# About this exercise:
Among the lines of the data, copy those that hold "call".

# Data shown:
^^^^^^^^

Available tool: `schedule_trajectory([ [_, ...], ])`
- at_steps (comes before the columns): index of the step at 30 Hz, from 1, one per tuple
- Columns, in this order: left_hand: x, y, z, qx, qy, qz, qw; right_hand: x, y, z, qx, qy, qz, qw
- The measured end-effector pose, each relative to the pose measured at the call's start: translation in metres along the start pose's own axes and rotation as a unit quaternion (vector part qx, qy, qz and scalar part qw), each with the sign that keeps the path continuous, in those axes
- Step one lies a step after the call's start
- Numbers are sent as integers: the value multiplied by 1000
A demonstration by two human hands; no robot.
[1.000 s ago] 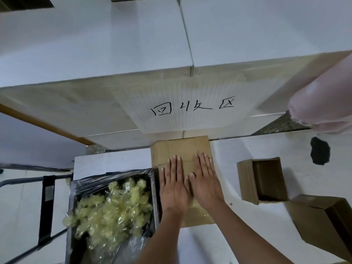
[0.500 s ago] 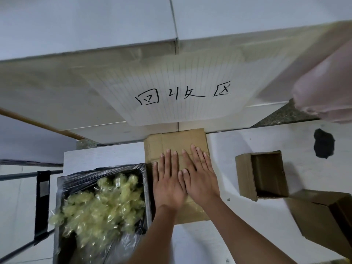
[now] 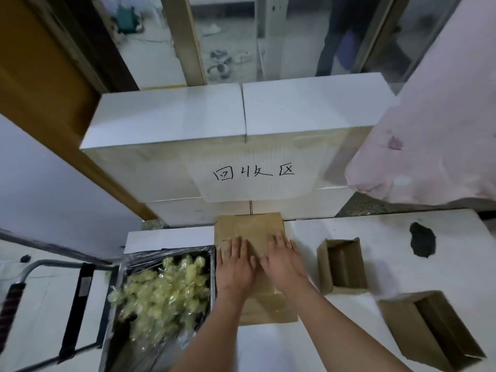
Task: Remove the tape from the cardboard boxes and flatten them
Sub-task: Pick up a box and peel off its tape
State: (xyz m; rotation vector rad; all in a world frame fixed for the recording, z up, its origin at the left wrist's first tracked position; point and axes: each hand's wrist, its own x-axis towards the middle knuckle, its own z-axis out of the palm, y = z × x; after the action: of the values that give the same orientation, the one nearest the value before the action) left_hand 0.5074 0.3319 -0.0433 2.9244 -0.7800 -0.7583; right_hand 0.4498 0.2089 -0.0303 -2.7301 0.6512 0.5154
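A flattened brown cardboard box lies on the white table in front of me. My left hand and my right hand press flat on it side by side, fingers straight and pointing away from me. An open small cardboard box lies on its side just right of my right hand. A larger open cardboard box lies at the table's right front corner.
A black bin lined with plastic and filled with crumpled yellowish tape sits left of my hands. White boxes with a handwritten paper sign stand behind. A pink cloth hangs at right. A trolley handle is at left.
The view has tilted up, showing the room behind the white boxes. Both hands still press flat on the flattened box, with my right hand a little further from the left.
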Motion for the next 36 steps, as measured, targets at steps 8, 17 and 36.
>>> schedule_trajectory([
  [8, -64, 14, -38, -3, 56, 37, 998, -61, -5, -56, -60, 5, 4, 998],
  [17, -146, 32, -44, 49, 53, 112, 991, -173, 4, -64, -66, 38, 49, 996],
  [36, -285, 152, 12, 112, 42, 263, 957, -372, 110, -24, -20, 82, 197, 977],
])
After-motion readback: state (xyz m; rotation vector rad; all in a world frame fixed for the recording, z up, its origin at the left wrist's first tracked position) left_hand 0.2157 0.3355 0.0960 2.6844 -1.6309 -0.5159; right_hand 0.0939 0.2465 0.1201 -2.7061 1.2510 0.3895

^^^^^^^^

# Completed task:
- The measured end-effector pose, each relative to the pose measured at the call's start: translation in metres along the start pose's own axes and rotation as a unit quaternion (vector part qx, qy, qz and scalar part qw), each with the sign that keeps the path continuous, in those axes
- Step one lies a step after the call's start

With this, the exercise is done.